Rosa, al capezzale della madre Vincenzina, ripercorre le tappe della vita delle nonne e quella dei suoi genitori soffermandosi sulle difficoltà economiche e sui dolori.
La compagnia delle anime finte è un romanzo che ha come nodo focale la miseria nei quartieri bassi napoletani.
La voce narrante è quella di Rosa che racconta ad una madre morta, distesa lì al suo fianco, ripercorrendo la vita della defunta, come se la avesse vissuta in prima persona. Le immagini che rievoca Rosa si susseguono davanti ai suoi occhi (e a quelli di noi lettori) vive e reali: l’incontro tra il padre Rafele e la madre Vincenzina – di buona famiglia lui, di umili origini lei –, l’innamoramento, la resistenza della madre di lui, il matrimonio, la nascita della prima figlia. Rivive tutto, fino alla malattia del padre che segna il declino definitivo della famiglia.
Che mi succede, ma’? Vuoi che racconti la storia tua e del tuo sposo e mi hai dato la vista potente dei tuoi ultimi istanti? Quando, si dice, l’intera vita e quelle delle persone care scorre davanti agli occhi.
Questo tuffo nel passato vuole essere un inno alla forza di Vincenzina che ha superato la povertà, l’autorità della madre, la vedovanza, i debiti e la difficoltà di crescere i figli da sola. Certo non si può dire che sia stata una madre affettuosa, non lo sono state neanche le nonne Adelina e Lisuccia, d’altronde, ma è nell’ordine delle cose: sono donne impegnate a mandare avanti la casa, a occuparsi di tutte le faccende domestiche, a vegliare sulla moralità dei figli (anche oltrepassando i limiti).
Wanda Marasco mette in scena un mondo matriarcale dove sono le mogli a portare i pantaloni, donne che devono fare i conti chi con i problemi pratici, chi con i fantasmi del passato, donne che non hanno tempo per le effusioni d’affetto.

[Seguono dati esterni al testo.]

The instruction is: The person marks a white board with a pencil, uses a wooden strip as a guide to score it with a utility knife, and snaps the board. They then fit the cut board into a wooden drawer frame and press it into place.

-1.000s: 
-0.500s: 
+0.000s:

Intorno a queste figure familiari si muovono altri personaggi minori le cui vite entrano comunque nel cerchio d’attenzione dell’autrice: così apprendiamo delle vicende dell’amica d’infanzia Annarella, della vicina di casa violentata, della sorella Iolanda rinchiusa in manicomio, del femminiello Mariomaria. Sono loro le “anime finte” del titolo, ed è la loro presenza che trasforma una semplice storia familiare in una sorta di romanzo corale.
Ma’, mi senti? Questo è il racconto che stava sulla terra da prima che io nascessi. Sto provando a metterci dentro tutte le anime recitanti. Fino alla fine, ma’, come un drammaturgo che non si arrende…
Così diverse Rosa e Vincenzina, eppure con un destino simile, che le vedrà ricongiungersi nel momento dell’ultimo addio.
Non si può parlare di questo romanzo senza fare un cenno allo stile. Che dico un cenno, un plauso! La Marasco riesce a trovare il perfetto equilibrio tra lingua italiana alta, elegante e curata nel dettaglio, e il dialetto stretto napoletano che, se all’inizio crea qualche difficoltà, si impara via via a maneggiare. Non solo, è proprio questo intercalare informale che nei momenti topici mette in evidenza la drammaticità della situazione.
La compagnia delle anime finte è un libro brillante, emotivamente coinvolgente e ben scritto. Un libro che, se pur non si è aggiudicato il Premio Strega, di certo merita di entrare nel novero delle migliore opere italiane di quest’anno.